Anne Rice

Vampire Mistress of Breakdowns

 
Oh, Anne Rice. Before you started writing books about werewolf bestiality and Jesus (thankfully not in the same book) you wrote about vampires and witches… and unfortunately, it didn’t take long for your books to start sucking. Yes, even though she invented the swooningly attractive, angsty “good” vampire for our age (which makes her indirectly responsible for Edturd Sullen), her books began turning into a wankfest.

Just a little warning, though: I don’t plan to snark everything she did. Here’s a listing of her non-snarkable works, and why I won’t be snarking them (or in a few cases, might… when I get around to reading them).

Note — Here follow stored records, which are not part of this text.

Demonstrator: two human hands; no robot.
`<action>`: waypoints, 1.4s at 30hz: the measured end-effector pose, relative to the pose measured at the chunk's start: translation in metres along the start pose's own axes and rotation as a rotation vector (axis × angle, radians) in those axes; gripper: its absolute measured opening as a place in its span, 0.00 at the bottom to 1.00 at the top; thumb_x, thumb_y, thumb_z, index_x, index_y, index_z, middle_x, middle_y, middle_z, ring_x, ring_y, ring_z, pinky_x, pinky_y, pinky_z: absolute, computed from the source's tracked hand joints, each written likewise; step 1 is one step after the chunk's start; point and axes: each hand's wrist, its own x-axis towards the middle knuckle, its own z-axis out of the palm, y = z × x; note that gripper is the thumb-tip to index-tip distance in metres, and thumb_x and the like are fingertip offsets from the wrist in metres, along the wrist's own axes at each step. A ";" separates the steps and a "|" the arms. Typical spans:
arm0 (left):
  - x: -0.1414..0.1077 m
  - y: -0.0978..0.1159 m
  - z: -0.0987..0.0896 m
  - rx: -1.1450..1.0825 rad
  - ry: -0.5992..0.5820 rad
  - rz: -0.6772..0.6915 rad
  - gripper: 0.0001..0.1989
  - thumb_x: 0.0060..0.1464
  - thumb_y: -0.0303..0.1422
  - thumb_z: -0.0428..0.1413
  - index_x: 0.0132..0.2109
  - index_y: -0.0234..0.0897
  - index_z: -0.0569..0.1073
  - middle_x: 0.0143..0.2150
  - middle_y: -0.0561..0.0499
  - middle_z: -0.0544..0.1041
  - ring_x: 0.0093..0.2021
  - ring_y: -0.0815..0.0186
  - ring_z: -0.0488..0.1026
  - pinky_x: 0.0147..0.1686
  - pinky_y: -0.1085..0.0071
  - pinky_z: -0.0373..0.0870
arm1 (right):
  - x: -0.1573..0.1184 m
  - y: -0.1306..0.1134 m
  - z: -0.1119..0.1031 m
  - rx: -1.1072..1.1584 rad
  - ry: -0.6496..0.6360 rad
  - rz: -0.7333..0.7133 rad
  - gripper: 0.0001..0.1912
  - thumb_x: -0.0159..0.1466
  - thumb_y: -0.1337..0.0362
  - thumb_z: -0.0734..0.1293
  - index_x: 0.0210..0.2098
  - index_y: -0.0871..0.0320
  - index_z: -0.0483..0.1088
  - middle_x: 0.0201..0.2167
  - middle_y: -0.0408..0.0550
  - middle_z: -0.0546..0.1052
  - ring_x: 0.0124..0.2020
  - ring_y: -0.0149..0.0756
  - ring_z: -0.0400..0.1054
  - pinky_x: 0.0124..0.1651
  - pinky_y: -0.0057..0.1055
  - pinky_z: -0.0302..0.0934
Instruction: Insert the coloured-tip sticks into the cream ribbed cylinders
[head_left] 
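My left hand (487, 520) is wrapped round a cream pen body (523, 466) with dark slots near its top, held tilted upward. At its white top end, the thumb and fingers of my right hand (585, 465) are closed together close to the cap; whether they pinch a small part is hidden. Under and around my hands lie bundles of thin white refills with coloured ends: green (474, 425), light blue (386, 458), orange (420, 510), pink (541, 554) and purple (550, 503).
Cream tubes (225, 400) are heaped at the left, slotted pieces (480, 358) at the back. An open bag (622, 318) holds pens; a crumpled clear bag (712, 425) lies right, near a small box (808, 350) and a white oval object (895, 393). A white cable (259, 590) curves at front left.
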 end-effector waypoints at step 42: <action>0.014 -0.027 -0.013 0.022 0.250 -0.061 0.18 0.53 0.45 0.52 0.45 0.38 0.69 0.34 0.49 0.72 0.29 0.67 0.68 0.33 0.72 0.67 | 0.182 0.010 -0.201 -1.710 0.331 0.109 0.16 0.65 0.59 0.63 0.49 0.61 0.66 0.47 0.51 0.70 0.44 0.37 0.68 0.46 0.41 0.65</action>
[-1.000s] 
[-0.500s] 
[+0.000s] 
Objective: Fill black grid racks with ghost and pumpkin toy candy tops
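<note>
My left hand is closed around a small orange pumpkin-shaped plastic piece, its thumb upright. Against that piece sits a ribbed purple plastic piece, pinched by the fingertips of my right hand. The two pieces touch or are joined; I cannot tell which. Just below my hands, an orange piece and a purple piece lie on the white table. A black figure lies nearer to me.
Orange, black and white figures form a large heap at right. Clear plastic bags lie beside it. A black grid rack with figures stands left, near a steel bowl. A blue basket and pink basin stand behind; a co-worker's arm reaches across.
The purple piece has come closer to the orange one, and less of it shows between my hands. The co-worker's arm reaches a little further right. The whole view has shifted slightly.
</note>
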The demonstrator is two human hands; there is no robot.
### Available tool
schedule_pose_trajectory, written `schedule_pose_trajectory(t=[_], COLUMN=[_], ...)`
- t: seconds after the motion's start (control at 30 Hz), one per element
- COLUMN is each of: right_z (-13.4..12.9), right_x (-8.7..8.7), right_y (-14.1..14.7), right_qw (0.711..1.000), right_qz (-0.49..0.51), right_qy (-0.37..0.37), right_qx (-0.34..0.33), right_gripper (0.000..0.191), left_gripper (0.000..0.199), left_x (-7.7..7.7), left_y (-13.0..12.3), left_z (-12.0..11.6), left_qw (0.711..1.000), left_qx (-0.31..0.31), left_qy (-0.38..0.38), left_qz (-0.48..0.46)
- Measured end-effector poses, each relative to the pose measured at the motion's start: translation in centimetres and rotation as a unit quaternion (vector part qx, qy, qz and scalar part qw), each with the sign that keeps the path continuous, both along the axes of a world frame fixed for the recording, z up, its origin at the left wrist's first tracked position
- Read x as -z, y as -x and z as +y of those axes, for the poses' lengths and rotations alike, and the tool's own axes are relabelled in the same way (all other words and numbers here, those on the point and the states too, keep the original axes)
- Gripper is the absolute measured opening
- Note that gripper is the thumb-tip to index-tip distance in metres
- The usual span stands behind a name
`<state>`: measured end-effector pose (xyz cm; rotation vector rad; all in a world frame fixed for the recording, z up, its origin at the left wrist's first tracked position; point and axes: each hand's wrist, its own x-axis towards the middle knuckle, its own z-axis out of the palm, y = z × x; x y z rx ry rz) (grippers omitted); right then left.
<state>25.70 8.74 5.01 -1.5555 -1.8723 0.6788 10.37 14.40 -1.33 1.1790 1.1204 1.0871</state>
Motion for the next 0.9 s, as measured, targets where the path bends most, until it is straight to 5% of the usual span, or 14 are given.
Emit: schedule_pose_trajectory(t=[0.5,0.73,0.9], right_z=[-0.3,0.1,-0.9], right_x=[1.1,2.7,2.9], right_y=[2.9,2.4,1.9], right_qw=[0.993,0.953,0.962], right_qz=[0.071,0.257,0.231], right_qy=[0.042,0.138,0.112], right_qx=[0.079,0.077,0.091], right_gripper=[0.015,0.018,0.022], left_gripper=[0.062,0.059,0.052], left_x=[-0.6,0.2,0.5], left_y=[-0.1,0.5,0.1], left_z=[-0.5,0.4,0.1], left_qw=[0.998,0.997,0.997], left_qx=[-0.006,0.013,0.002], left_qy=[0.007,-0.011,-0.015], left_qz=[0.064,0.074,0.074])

As for the ones I WILL snark…


  • The Master of Rampling Gate – Anne Rice’s only published short story, to my knowledge. And… wow, it makes Twilight look deep and personality-driven. Guess what: it’s about an angsty vampire!
  • Violin – This book is like getting high during an ugly carnival funhouse, then immediately stumbling into a luxurious house where an insane woman explains all her personal issues. Someone needs to tell Rice that nobody except her therapist wants to hear all this. Also: hot ghost studmuffin.
  • The Wolf Gift – Having abandoned vampires, Rice decides that werewolves are much more compatible with her beliefs. I don’t get it. Anyway, it’s a novella’s worth of plot stretched over a seemingly endless novel, with a newly lycanthropized young Stu discovering that not only is he now even more perfect than before, but he’s now Werewolf Batman. And he has random werewolf sex with a woman who just happens to be his troo luv. Ugh.
  • The Wolves of Midwinter – More of the same, but with less plot. Lots of rich, cultured people being rich and cultured.

 

The Vampire Chronicles

  • Merrick – Memnoch the Devil was technically the book where the series jumped the shark, but this was when the series reached the point of no return. It’s all about a sexy alcoholic witch who has the power to turn gay men bisexual, and how Louis wants her to help him contact Claudia’s ghost. She’s a Sue, in case you hadn’t guessed. Ugh.
  • Blackwood Farm – This is much like Interview with the Vampire, except it’s all in the present day, it’s missing all the moving spooky stuff, and it stars a perpetual adolescent who we’re supposed to like. Also, Lestat shows up just to put his feet on the coffee table and LISTEN.
  • Blood Canticle – And here we have it, one of the worst non-endings to a series I’ve ever read. Basically it’s Lestat hanging out with his new vampire “kids,” chatting with a ghost, and eventually going on a Scooby-Doo-like adventure to find the Taltos. Very whimper-not-bang.